Les jardins de Villandry jouxtent les façades du château. Ils sont répartis sur trois niveaux, chacune des terrasses accueillant une typologie de jardin : le jardin Potager, le jardin d’Eau et le jardin d’Ornement.
Telle une prolongation des salons intérieurs, le jardin d’ornement est lui-même divisé en salons de verdure. L’aménagement de cette partie des jardins est l’œuvre de Lozano, artiste peintre sévillan, assisté du peintre et paysagiste Javier de Winthuysen.

Au plus près du château est le premier salon composé de quatre carrés. D’inspiration andalouse, sa structure végétale dessine des formes géométriques qui constituent les « jardins d’Amour ».
L’« Amour tendre » est symbolisé par des cœurs séparés par les flammes de l’amour dans les angles du carré. Au centre des masques que l’on mettait sur les yeux au cours des bals et qui permettaient toutes sortes de conversations, des plus sérieuses aux plus légères.
L’« Amour passionné » toujours des cœurs mais, cette fois-ci, brisés par la passion. Les massifs de buis sont enchevêtrés et forment un labyrinthe car il y a là également une évocation de la danse et du tourbillon passionnel.
L’« Amour volage » : les quatre éventails dans les angles symbolisent la légèreté des sentiments. Entre ces éventails, figurent les cornes de l’amour trompé et au centre des lettres d’amour ou des billets doux que les amants échangent. La couleur dominante dans ce carré est le jaune, symbole de l’amour trompé.
Enfin, l’« Amour tragique » : les dessins représentent des lames de poignards et des glaives utilisés au cours des duels causés par les rivalités amoureuses. En été les fleurs sont rouges pour symboliser le sang répandu au cours de ces combats.

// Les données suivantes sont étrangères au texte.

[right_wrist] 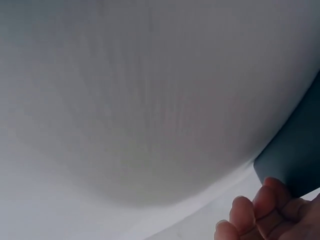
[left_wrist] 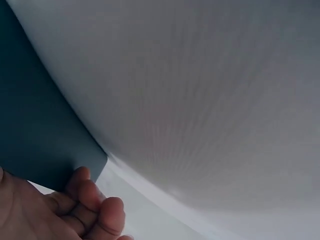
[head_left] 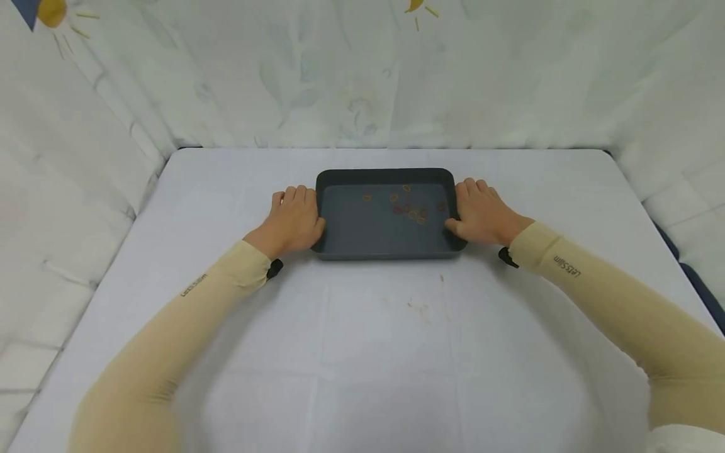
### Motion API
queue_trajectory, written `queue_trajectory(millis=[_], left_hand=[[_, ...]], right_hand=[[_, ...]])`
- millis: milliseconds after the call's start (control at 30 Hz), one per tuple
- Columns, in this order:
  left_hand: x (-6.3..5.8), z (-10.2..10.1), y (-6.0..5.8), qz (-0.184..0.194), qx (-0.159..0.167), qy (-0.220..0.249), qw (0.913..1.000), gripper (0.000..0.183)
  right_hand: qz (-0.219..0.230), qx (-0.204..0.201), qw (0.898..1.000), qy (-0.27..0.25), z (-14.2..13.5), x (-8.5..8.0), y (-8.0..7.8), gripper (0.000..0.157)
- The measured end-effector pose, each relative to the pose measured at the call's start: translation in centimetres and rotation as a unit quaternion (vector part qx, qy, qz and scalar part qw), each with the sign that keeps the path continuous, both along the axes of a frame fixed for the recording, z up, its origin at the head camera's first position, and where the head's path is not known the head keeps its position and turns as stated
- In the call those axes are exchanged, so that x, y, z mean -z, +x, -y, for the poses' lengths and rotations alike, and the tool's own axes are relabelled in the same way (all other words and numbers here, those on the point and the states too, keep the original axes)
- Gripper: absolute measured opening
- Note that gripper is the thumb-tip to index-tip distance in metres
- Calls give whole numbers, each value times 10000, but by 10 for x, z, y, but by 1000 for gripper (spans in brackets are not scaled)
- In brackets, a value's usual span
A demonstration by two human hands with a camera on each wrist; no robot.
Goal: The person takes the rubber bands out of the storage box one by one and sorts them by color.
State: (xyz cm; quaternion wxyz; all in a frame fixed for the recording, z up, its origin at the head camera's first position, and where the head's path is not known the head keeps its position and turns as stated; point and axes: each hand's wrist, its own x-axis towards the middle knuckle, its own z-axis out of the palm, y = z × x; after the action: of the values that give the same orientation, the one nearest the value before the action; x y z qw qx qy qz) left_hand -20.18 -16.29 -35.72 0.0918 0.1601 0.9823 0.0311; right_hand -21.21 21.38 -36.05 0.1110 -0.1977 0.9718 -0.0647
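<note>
A dark grey rectangular tray (head_left: pixel 351 236) is near the far side of the white table, between my two hands. Several small thin rings, yellowish (head_left: pixel 406 188) and reddish (head_left: pixel 440 206), lie scattered on its floor, mostly in the right half. My left hand (head_left: pixel 294 220) grips the tray's left wall, its thumb over the rim. On the opposite side my right hand (head_left: pixel 481 214) holds the right wall the same way. Both wrist views show fingertips (left_wrist: pixel 90 195) against the outside of the tray wall (right_wrist: pixel 295 150), with white cloth beyond.
A white cloth covers the table (head_left: pixel 385 352), with faint brownish marks (head_left: pixel 419 309) in front of the tray. Pale patterned curtains (head_left: pixel 351 75) hang behind and at both sides. Dark edges (head_left: pixel 702 289) show beyond the table's right side.
</note>
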Motion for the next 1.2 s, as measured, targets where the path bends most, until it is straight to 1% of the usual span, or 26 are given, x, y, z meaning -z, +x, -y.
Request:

A gauche, au centre : un dessin facile à reconnaître la Croix de Malte. Derrière cette croix, à droite, celle du Languedoc et, à gauche, celle du Pays Basque. Enfin, très stylisées, des fleurs de lys le long de la douve.

Pour en avoir une belle vue d’ensemble, l’idéal est de monter jusqu’au belvédère, où le regard embrasse l’intégralité de ces jardins.